TASK TO COMPLETE:
Output the line containing "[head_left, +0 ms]" exactly. Do the same for every line after it through the end of the material, and output nothing else.

STORED DATA:
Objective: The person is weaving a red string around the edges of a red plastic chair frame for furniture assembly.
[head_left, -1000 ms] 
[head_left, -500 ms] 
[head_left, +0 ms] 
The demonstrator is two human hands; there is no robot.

TASK RESULT:
[head_left, +0 ms] 
The demonstrator is two human hands; there is no robot.

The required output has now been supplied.